May I use my RSP to make a down payment?

A federal government plan allows first-time homebuyers to use their RSPs to help finance their home purchase. This money can be used as a down payment, or to help with other closing costs. RSP home ownership withdrawal forms are available from your RSP holder. The criteria are as follows:

  • Each applicant can withdraw up to $25,000
  • Applicants cannot have owned a principal residence within the past 5 years, unless it was a revenue property
  • You must reside in the home for at least one year 
  • The RRSP funds must have been invested for more than 90 days before withdrawal to qualify 
  • The withdrawn amount must be repaid, over an interest-free repayment period that can be as long as 15 years

Protection

Types of Protection

Mortgage life insurance

Mortgage insurance helps your family retain its home if you (or your co-borrower) die before the mortgage is paid off.

  • Pays the outstanding balance of an insured mortgage up to $1,000,000.
  • Premiums are based on your age and the amount of your mortgage when you apply for coverage
  • Available for purchase between the ages of 16 and 69 (with coverage ending at age 75)

Disability coverage

A disability rider ensures that your mortgage payment will be made in the event you are ill, or injured, or unable to perform your usual job.

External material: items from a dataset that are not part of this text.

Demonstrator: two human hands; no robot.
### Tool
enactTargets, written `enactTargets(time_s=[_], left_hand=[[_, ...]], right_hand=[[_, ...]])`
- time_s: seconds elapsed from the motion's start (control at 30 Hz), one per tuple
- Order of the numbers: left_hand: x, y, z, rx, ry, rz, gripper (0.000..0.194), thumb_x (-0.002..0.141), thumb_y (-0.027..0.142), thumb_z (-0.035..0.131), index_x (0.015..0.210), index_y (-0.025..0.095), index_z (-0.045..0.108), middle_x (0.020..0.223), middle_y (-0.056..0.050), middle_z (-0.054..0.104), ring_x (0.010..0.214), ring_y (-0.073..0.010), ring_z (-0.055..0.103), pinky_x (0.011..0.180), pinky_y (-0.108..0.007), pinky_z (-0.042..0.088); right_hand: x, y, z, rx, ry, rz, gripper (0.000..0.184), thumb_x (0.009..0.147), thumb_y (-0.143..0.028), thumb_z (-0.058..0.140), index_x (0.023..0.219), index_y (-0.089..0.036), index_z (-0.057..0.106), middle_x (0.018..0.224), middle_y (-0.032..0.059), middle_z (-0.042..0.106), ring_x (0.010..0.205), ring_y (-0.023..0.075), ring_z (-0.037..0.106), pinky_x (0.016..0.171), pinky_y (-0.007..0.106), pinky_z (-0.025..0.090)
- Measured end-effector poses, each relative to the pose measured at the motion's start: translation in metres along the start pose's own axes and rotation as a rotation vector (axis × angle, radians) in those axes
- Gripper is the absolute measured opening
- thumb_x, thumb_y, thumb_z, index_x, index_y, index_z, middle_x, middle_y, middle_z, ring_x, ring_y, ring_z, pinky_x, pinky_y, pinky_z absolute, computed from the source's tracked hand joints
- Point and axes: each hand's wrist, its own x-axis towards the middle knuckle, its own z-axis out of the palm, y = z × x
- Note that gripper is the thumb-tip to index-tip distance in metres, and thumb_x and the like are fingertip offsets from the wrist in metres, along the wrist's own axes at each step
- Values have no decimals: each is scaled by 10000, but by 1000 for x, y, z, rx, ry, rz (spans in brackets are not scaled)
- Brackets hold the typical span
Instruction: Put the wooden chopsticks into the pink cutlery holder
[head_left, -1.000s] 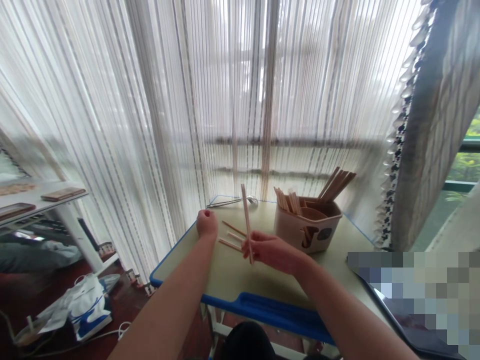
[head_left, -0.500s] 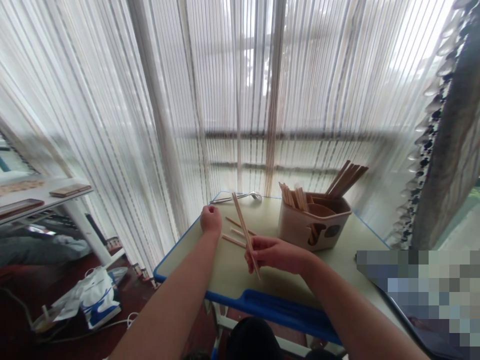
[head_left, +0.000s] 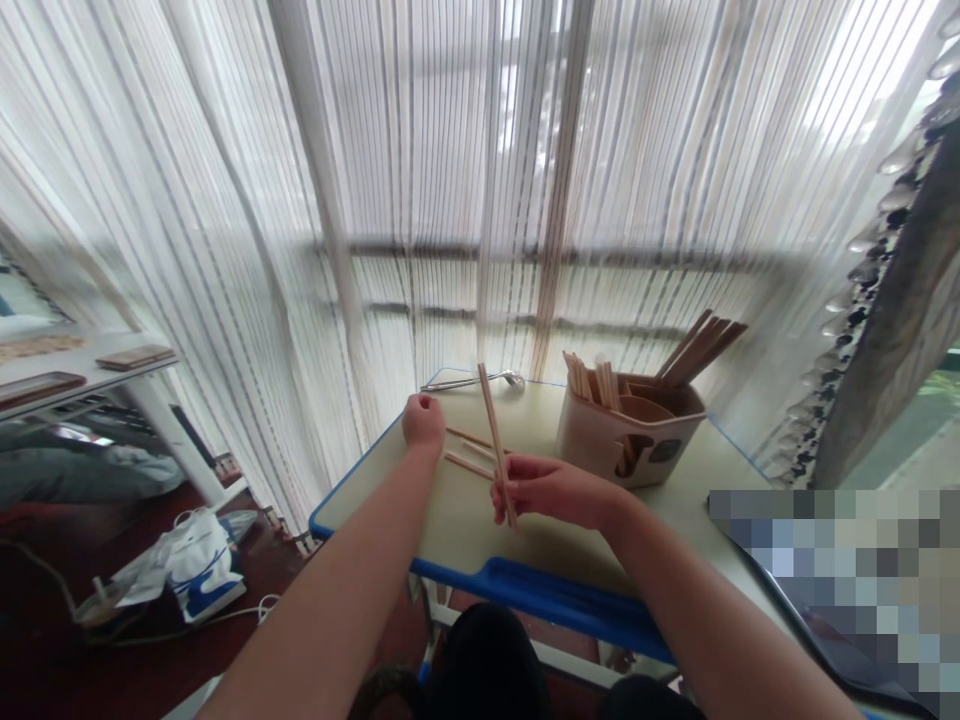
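My right hand (head_left: 551,490) is closed around a light wooden chopstick (head_left: 492,425) that stands almost upright over the table (head_left: 450,520). My left hand (head_left: 423,420) rests as a fist at the table's left edge, with nothing visible in it. Several loose chopsticks (head_left: 469,452) lie flat between the two hands. A beige utensil holder (head_left: 626,430) stands just right of my right hand, with light chopsticks at its left and darker ones leaning out at its back right.
A metal spoon (head_left: 472,380) lies at the table's far edge by the striped sheer curtain (head_left: 450,200). A white shelf (head_left: 82,375) stands at left, with a white and blue bag (head_left: 191,575) on the floor below. A blurred patch covers the lower right.
The chopstick in my right hand has swung from a leftward lean back toward upright. My left fist has stayed at the table's left edge. The camera has tilted slightly upward.
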Motion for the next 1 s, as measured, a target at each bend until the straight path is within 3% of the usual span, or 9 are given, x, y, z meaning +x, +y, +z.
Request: enactTargets(time_s=[0.5, 0.7, 0.83, 0.9, 1.0], left_hand=[[-4, 2, -4, 14, -13, 11, 93, 749, 227, 460, 753, 184, 543, 759, -49, 616, 747, -182, 570, 717, -292, 432], [-3, 1, -4, 26, -20, 14, 109, 752, 237, 461, 767, 187, 557, 760, -52, 623, 748, -189, 579, 708, -293, 434], [-9, 7, -6, 30, -35, 47, 104, 755, 233, 459, 762, 191, 555, 745, -55, 617, 731, -194, 578, 688, -294, 431], [-15, 10, -6, 40, -55, 142, 92, 758, 228, 461, 760, 197, 548, 755, -49, 615, 719, -185, 575, 683, -286, 429], [-23, 13, -5, 57, -124, 354, 80, 762, 236, 467, 762, 203, 540, 757, -35, 601, 665, -163, 562, 668, -271, 428]], right_hand=[[-2, -1, 4, 128, 120, -151, 231, 744, -274, 667, 902, -155, 548, 854, 25, 608, 765, 180, 648, 748, 369, 485], [-6, -13, 13, 30, 284, -216, 707, 710, -221, 689, 1302, -314, 316, 795, -15, 641, 649, 149, 645, 635, 323, 507], [-22, -37, 24, 36, 268, -333, 373, 748, -259, 610, 1112, -194, 559, 957, 67, 647, 827, 196, 644, 708, 335, 510], [-35, -50, 29, 28, 294, -465, 306, 743, -262, 597, 1037, -177, 599, 1021, 84, 642, 893, 210, 628, 710, 328, 509], [-59, -67, 27, -42, 455, -686, 225, 755, -276, 598, 966, -200, 612, 781, 26, 665, 668, 142, 631, 541, 250, 483]])
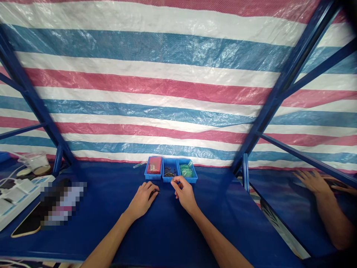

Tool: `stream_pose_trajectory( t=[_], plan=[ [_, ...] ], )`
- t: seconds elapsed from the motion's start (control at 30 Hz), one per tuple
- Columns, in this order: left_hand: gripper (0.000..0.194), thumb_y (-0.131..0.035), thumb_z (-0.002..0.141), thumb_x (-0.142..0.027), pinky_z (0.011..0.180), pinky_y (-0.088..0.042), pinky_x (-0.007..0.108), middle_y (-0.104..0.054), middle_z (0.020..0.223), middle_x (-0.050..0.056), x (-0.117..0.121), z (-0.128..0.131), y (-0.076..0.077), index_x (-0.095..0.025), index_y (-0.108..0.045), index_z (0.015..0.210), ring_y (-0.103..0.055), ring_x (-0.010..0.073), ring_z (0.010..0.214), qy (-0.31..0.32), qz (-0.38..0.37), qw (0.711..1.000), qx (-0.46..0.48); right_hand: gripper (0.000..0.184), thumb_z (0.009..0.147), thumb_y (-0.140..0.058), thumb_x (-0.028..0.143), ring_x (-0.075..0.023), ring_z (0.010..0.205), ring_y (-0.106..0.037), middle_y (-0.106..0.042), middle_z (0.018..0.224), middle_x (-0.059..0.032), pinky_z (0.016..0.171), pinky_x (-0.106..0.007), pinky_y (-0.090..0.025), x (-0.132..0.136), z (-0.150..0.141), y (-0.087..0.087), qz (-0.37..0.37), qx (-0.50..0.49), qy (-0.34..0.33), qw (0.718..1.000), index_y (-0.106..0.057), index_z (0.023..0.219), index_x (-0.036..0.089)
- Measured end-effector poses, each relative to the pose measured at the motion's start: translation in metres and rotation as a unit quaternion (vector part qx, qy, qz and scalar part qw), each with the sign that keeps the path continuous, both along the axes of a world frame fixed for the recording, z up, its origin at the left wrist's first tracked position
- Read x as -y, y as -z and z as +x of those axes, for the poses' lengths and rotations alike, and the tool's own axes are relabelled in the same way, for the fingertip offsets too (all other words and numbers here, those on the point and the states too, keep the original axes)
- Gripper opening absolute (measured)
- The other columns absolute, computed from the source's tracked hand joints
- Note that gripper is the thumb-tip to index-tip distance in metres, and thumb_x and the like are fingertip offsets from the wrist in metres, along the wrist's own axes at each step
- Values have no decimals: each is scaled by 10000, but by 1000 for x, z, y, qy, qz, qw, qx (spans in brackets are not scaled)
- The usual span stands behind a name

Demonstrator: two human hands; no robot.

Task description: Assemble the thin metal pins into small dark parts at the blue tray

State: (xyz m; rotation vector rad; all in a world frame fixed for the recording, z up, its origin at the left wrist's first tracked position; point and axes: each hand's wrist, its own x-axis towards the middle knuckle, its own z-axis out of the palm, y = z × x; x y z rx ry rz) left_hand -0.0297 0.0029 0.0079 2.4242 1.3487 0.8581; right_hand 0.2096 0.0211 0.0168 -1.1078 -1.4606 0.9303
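On the blue table my left hand [143, 199] rests palm down, fingers curled around a few dark, thin screws [155, 192] whose ends poke out near the thumb. My right hand [182, 191] is at the front edge of the middle blue bin [170, 162], thumb and forefinger pinched on a tiny brownish piece that looks like a screw. Loose screws [169, 172] lie in that bin. In the left bin [153, 176] is a stack of red packets [154, 165]. Small green plastic bags [186, 170] fill the right bin [193, 180].
At left are a white power strip [28, 197] with plugs, a dark phone [29, 219] and a clear plastic cup [37, 162]. Blue metal posts [267, 104] flank the table before a striped sheet [156, 85]. Another person's hand [315, 182] rests on the table at right.
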Motion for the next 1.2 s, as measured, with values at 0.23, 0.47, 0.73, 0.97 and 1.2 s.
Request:
stream_pose_trajectory(
  t=[0.23, 0.47, 0.73, 0.97, 1.2],
  plan=[
    [265, -435, 1124, -393, 921, -492, 421, -667, 1128, 50, 0, 0, -1, -286, -675, 1156, -607, 252, 1031, -2, -1, 1000, 0, 341, 987, -612, 566, -158, 620, -618, -641, 1036, -62, 408, -247, -508, 2, 1, -1, 48, 50, 0, 998, -700, 959, 238],
    [296, -421, 1124, -422, 916, -497, 428, -668, 1118, 59, -1, 0, 2, -284, -682, 1156, -604, 256, 1024, -2, 0, 1000, 5, 272, 1021, -577, 476, -183, 665, -629, -669, 1014, -63, 507, -280, -535, 2, 3, 0, 77, 97, 9, 992, -739, 1048, 260],
    [267, -439, 1122, -397, 911, -492, 419, -670, 1123, 50, -1, 0, 2, -288, -681, 1155, -610, 252, 1030, -3, 3, 1000, -2, 175, 988, -596, 368, -183, 717, -653, -654, 1016, -46, 516, -262, -527, 3, 2, -3, 76, 94, 1, 993, -722, 936, 256],
    [267, -439, 1123, -386, 921, -493, 423, -675, 1129, 50, 0, 0, 0, -286, -682, 1167, -609, 247, 1023, -1, 1, 1000, 0, 208, 1000, -563, 400, -185, 741, -705, -670, 1033, -44, 474, -237, -537, 3, 3, -2, 61, 76, 13, 995, -703, 964, 251],
    [256, -446, 1122, -392, 925, -490, 417, -669, 1131, 45, 0, 0, 0, -291, -678, 1151, -610, 250, 1041, -3, -6, 1000, 1, 205, 994, -577, 378, -182, 768, -657, -606, 1112, -65, 482, -246, -548, 2, 4, -2, 79, 71, 23, 994, -732, 950, 251]
  ],
)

  • Available for purchase between the ages of 18 and 69. Joint coverage is available at no additional cost (benefits based on 100% unless specified).
  • Benefits start after you have been off work for 60 days and continue up to 24 months for each period of continuous disability.
  • Since benefits are paid directly to your mortgage at Valley First, there are no tax implications.

Loss of employment

A loss of employment rider ensures that your mortgage payments will be made should you become involuntarily unemployed.

  • Covers your mortgage payments up to a maximum of $3,000 per month.
  • Available for purchase between the ages of 18 and 69. Joint coverage is available for no additional cost (benefits based on 100% unless specified).
  • Benefits are paid after you've been off work for 60 days and continue for up to 9 months for each claim.
  • Since benefits are paid directly to your mortgage at Valley First, there are no tax implications.

Critical illness

If you are diagnosed with life-threatening cancer, or suffer a heart attack or stroke, mortgage critical illness insurance will pay off your mortgage balance in full.

  • Coverage amounts must equal life coverage and must be between $1,000 and $1,000,000.
  • Available for purchase between the ages of 18 and 59. (Coverage ends at age 75.) Joint coverage is available at reduced costs.

Lingo

Mortgage Lingo

Amortization—The actual number of years it will take to repay a mortgage loan in full. Generally up to 25 years.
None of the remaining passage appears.